START Dataset excerpt
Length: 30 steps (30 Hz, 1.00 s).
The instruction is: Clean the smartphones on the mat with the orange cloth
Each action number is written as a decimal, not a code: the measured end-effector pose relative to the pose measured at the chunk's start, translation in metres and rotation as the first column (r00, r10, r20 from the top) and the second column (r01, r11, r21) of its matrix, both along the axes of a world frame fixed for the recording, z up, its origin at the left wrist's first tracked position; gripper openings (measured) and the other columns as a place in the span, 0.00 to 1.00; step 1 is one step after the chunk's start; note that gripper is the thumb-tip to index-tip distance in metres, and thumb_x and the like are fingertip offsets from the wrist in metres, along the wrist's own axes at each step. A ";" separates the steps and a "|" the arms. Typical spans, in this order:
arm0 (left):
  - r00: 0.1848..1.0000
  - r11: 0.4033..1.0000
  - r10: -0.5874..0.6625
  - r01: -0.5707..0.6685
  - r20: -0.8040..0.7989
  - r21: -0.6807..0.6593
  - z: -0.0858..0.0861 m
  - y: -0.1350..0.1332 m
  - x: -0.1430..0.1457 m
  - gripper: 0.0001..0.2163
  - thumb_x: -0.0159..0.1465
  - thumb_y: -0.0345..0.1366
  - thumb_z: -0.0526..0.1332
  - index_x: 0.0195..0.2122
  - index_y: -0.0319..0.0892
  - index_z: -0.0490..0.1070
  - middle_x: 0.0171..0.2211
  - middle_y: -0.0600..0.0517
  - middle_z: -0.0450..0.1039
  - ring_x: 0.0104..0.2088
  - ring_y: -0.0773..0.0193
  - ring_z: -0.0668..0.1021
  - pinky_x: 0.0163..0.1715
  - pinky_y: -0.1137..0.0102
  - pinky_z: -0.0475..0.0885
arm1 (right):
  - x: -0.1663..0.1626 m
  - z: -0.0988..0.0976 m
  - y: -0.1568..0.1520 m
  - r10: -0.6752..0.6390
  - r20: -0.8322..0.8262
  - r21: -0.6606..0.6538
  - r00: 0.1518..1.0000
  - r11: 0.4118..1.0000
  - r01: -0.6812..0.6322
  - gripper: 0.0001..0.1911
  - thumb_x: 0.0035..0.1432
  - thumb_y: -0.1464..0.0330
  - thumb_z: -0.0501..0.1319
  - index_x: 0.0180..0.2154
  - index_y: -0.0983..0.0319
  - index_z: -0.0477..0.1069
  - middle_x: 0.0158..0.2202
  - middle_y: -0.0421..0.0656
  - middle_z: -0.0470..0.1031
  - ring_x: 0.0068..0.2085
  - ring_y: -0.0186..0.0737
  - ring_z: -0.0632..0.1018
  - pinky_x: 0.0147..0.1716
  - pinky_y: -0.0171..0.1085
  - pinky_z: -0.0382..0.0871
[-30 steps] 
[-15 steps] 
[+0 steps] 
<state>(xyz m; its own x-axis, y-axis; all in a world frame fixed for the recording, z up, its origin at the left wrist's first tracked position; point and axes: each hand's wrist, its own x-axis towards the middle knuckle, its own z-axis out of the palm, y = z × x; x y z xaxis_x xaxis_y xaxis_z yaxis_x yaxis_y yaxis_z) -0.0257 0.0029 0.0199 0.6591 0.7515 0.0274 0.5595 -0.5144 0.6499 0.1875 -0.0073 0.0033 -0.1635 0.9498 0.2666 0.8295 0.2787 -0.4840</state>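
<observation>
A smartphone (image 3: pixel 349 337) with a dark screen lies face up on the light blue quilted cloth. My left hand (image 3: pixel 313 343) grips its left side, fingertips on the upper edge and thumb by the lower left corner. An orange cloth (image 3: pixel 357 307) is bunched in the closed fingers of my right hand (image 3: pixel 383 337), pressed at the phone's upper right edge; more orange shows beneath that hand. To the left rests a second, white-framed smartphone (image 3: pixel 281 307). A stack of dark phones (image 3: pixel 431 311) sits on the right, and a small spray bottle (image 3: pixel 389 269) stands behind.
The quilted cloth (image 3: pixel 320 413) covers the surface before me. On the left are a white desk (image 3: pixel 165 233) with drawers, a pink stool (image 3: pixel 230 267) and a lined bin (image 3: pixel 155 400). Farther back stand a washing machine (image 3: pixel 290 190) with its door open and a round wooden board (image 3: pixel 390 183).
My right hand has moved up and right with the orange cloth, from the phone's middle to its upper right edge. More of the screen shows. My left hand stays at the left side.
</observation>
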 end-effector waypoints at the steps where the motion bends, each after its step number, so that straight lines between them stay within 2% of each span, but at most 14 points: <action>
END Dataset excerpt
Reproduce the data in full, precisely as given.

Length: 30 steps (30 Hz, 1.00 s).
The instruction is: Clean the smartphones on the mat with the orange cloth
Each action number is written as a decimal, not a code: the measured end-effector pose relative to the pose measured at the chunk's start, translation in metres and rotation as the first column (r00, r10, r20 from the top) and the second column (r01, r11, r21) of its matrix, both along the axes of a world frame fixed for the recording, z up, its origin at the left wrist's first tracked position; gripper openings (measured) and the other columns as a place in the span, 0.00 to 1.00; step 1 is one step after the chunk's start; note that gripper is the thumb-tip to index-tip distance in metres, and thumb_x and the like are fingertip offsets from the wrist in metres, along the wrist's own axes at each step. A ";" separates the steps and a "|" the arms. Typical spans, in this order:
arm0 (left):
  - r00: 0.1848..1.0000
  - r11: 0.4033..1.0000
  - r10: -0.5874..0.6625
  - r01: -0.5707..0.6685
  - r20: -0.8040..0.7989
  - r21: -0.6807..0.6593
  - z: -0.0858..0.0861 m
  - y: -0.1350..0.1332 m
  - x: -0.1430..0.1457 m
  - gripper: 0.0001..0.2163
  - thumb_x: -0.0159..0.1465
  - thumb_y: -0.0345..0.1366
  - thumb_z: -0.0526..0.1332
  - index_x: 0.0195..0.2122
  - index_y: -0.0319..0.0892
  - index_z: -0.0490..0.1070
  - middle_x: 0.0171..0.2211
  - middle_y: -0.0600..0.0517
  - middle_z: -0.0450..0.1039
  - ring_x: 0.0104..0.2088
  - ring_y: -0.0773..0.0193
  - ring_z: -0.0668..0.1021
  - pinky_x: 0.0163..0.1715
  - pinky_y: -0.1137..0.0102
  - pinky_z: -0.0475..0.0885
arm1 (right):
  - x: -0.1663..0.1626 m
  - z: -0.0988..0.0976 m
  - y: -0.1568..0.1520 m
  - r10: -0.6752..0.6390
  - r20: -0.8322..0.8262
  - r21: -0.6606..0.6538
  - r00: 0.1518..1.0000
  - r11: 0.4118..1.0000
  - r01: -0.6812..0.6322
  - gripper: 0.0001..0.1911
  - thumb_x: 0.0035..0.1432
  - thumb_y: -0.1464..0.0330
  - thumb_z: -0.0501..0.1319
  - index_x: 0.0180..0.2154
  - index_y: -0.0983..0.0319
  - index_z: -0.0477..0.1069
  - middle_x: 0.0158..0.2202
  - middle_y: -0.0421..0.0656
  - middle_z: -0.0470..0.1031
  - ring_x: 0.0068..0.2085
  - ring_y: -0.0186..0.0737
  - ring_z: -0.0632..0.1018
  - pinky_x: 0.0147..0.1716
  - pinky_y: -0.0171..0.1085
  - pinky_z: -0.0382..0.0871
[-30 steps] 
[-15 steps] 
[+0 steps] 
<state>(xyz m; its own x-axis, y-axis; all in a world frame fixed for the recording, z up, its origin at the left wrist's first tracked position; point and axes: each hand's wrist, its own x-axis towards the middle knuckle, its own z-axis out of the palm, y = z × x; x y z xaxis_x xaxis_y xaxis_z yaxis_x yaxis_y yaxis_z) -0.0257 0.0029 0.0199 0.6591 0.7515 0.0274 0.5595 -0.5144 0.6499 0.1875 -0.0073 0.0033 -0.1635 0.9498 0.2666 0.8295 0.2787 -0.4840</state>
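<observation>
A smartphone (image 3: pixel 349 337) with a dark screen lies face up on the light blue quilted cloth. My left hand (image 3: pixel 313 343) grips its left side, fingertips on the upper edge and thumb by the lower left corner. An orange cloth (image 3: pixel 357 307) is bunched in the closed fingers of my right hand (image 3: pixel 383 337), pressed at the phone's upper right edge; more orange shows beneath that hand. To the left rests a second, white-framed smartphone (image 3: pixel 281 307). A stack of dark phones (image 3: pixel 431 311) sits on the right, and a small spray bottle (image 3: pixel 389 269) stands behind.
The quilted cloth (image 3: pixel 320 413) covers the surface before me. On the left are a white desk (image 3: pixel 165 233) with drawers, a pink stool (image 3: pixel 230 267) and a lined bin (image 3: pixel 155 400). Farther back stand a washing machine (image 3: pixel 290 190) with its door open and a round wooden board (image 3: pixel 390 183).
My right hand has moved up and right with the orange cloth, from the phone's middle to its upper right edge. More of the screen shows. My left hand stays at the left side.
</observation>
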 end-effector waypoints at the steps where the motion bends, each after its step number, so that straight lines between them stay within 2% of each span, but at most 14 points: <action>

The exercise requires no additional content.